◆ PROBLEM DESCRIPTION: Check each line of the listing below for "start" and state how many lines contain it, with no other words.

◆ DATA EXCERPT:
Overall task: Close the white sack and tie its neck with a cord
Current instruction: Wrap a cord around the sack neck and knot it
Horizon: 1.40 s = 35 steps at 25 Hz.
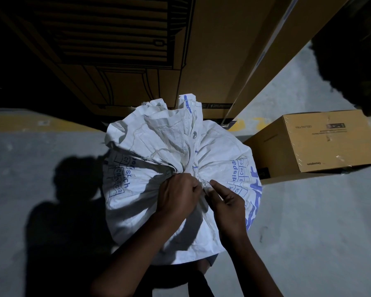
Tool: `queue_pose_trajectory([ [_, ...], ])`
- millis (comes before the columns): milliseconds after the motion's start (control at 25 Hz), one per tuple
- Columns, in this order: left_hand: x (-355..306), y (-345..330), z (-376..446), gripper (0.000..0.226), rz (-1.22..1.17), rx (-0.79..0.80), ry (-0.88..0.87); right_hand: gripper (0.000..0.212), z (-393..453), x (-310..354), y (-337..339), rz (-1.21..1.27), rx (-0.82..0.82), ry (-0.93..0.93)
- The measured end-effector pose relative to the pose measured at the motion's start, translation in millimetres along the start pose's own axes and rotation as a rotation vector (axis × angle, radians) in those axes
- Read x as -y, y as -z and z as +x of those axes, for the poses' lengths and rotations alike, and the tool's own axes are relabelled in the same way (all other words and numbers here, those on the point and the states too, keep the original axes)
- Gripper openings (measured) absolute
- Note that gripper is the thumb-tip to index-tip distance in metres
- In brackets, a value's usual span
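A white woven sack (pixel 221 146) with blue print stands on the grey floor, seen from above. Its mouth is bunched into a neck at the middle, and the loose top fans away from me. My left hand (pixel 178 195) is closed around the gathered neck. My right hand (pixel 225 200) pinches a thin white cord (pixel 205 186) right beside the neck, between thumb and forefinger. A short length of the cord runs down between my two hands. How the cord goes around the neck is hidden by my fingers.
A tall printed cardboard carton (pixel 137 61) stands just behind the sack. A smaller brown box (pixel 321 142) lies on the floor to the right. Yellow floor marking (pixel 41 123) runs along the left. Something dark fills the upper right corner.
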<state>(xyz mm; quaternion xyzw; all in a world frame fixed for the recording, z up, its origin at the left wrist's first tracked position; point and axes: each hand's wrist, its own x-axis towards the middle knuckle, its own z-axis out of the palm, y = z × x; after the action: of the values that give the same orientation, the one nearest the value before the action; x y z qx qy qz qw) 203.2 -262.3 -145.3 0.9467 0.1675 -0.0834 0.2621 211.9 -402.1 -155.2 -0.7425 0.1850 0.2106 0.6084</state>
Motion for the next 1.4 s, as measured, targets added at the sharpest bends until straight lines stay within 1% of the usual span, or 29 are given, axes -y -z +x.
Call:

◆ SOLUTION: 2